The ship that proved the Panama Canal was too small was not a warship or a supertanker. It was a container vessel -- one of thousands that had been growing steadily larger since the 1990s, stuffed with consumer goods bound for ports that could no longer afford to wait for a smaller ship to make two trips. By the early 2000s, the canal that had revolutionized global shipping in 1914 was approaching its maximum capacity, and the vessels it could not accommodate were multiplying faster than the ones it could.
For most of the twentieth century, ships were designed around the Panama Canal's locks. The maximum vessel size that could squeeze through -- 965 feet long, 106 feet wide -- became a global standard known as Panamax. Naval architects, shipbuilders, and port operators all oriented their work around these dimensions. But the shipping industry's appetite for scale outpaced the canal's constraints. Containerized cargo had overtaken dry bulk as the canal's top revenue generator, and the containers kept getting stacked higher on ever-larger hulls. The Panama Canal Authority estimated the waterway would reach its maximum sustainable capacity between 2009 and 2012. Every canal-widening study since the 1930s had reached the same conclusion: the best solution was a third set of locks large enough to handle the next generation of ships.
On April 24, 2006, Panamanian President Martin Torrijos formally proposed the expansion project. It was not a decision the government could make alone. On October 22, 2006, Panamanians went to the polls in a national referendum, and roughly 77 percent voted in favor. The project's scope was enormous: two entirely new lock complexes -- one on the Atlantic side, one on the Pacific -- connected by new, wider access channels. The existing navigational channels would be widened and deepened, and the maximum operating water level of Gatun Lake would be raised. The price tag was initially estimated at $5.25 billion, making it one of the largest infrastructure projects in the Western Hemisphere. The new locks would accommodate vessels called New Panamax -- roughly one and a half times larger than the old Panamax standard, capable of carrying more than twice the cargo.
Construction began in September 2007, led by a consortium called Grupo Unidos por el Canal, which included the Spanish firm Sacyr, the Italian firm Impregilo, the Belgian firm Jan De Nul, and the Panamanian firm Constructora Urbana. Each new lock chamber used water-saving basins designed to recycle 60 percent of the water from each lockage, addressing concerns about the strain on Gatun Lake's freshwater supply. The Atlantic locks, called Agua Clara, and the Pacific locks, called Cocoli, each feature three chambers capable of lifting New Panamax vessels 85 feet above sea level -- the same elevation as the original canal, but through much wider gates.
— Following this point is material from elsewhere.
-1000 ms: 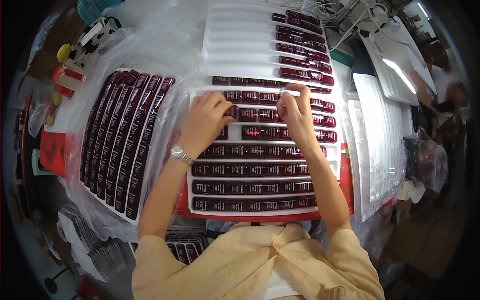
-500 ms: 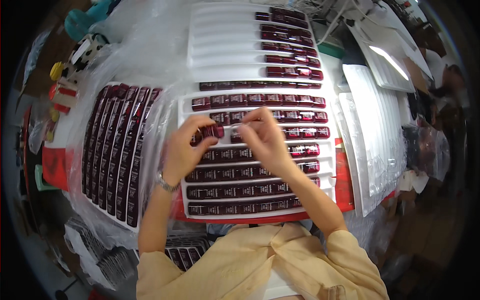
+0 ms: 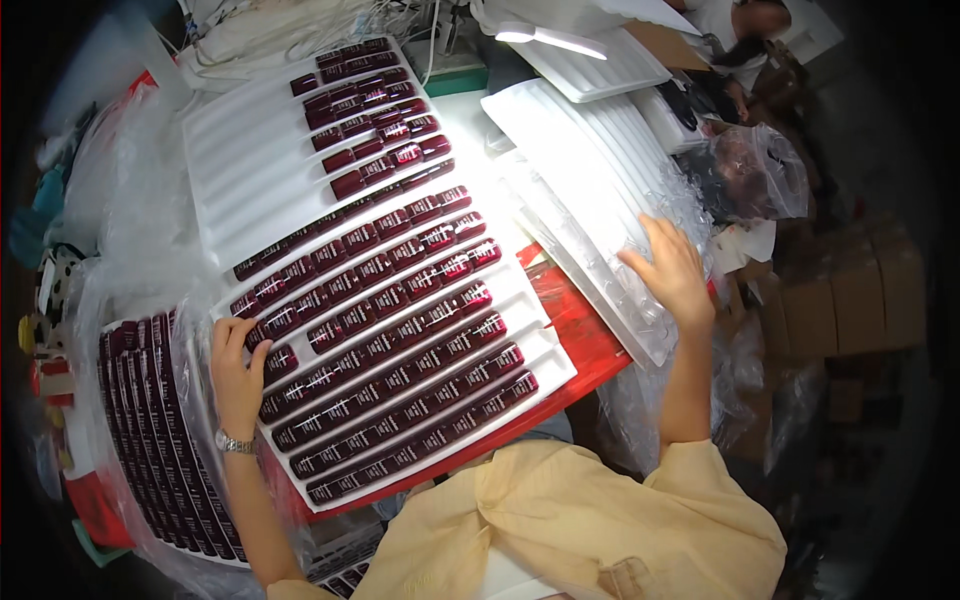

The project ran into delays and cost overruns, with disputes between the consortium and the Panama Canal Authority adding years to the timeline.
The expanded canal began commercial operation on June 26, 2016 -- nearly two years behind the original schedule and significantly over budget. The first New Panamax vessel to transit the new locks was the Chinese-owned container ship Cosco Shipping Panama, carrying 9,472 twenty-foot equivalent units of cargo. The old Panamax locks, still operational beside the new ones, suddenly looked quaint by comparison. The expansion effectively doubled the canal's cargo capacity and opened it to liquefied natural gas tankers, larger bulk carriers, and the mega-container ships that now dominate global trade routes. Panama's toll revenues surged, vindicating the investment even as critics continued to debate the environmental and social costs.
The expansion's most persistent challenge was not concrete or steel but water. Each lockage through the new chambers consumes enormous volumes from Gatun Lake, and the water-saving basins, while helpful, do not eliminate the fundamental dependence on rainfall in the Chagres River watershed. Drought years, exacerbated by shifting climate patterns, have forced the canal authority to impose draft restrictions on transiting vessels, limiting how deeply loaded they can sit in the water. The tension between growing shipping demand and finite freshwater supply defines the canal's future. From the air, the twin lock systems are unmistakable -- the original 1914 chambers narrow and paired, the 2016 additions broad and flanked by their recycling basins. Two engineering eras sit side by side, both dependent on the same tropical rain falling into the same river valley.
The expansion project's new locks are located at Agua Clara (Atlantic side, 9.27N, 79.92W) and Cocoli (Pacific side, 9.01N, 79.59W). Both lock complexes are clearly visible from altitude, with the new chambers significantly wider than the adjacent original locks. Gatun Lake stretches between them at 85 feet above sea level. Nearby airports include Tocumen International (MPTO) and Marcos A. Gelabert International (MPMG). Best viewed at 5,000-10,000 feet to see both old and new lock systems side by side.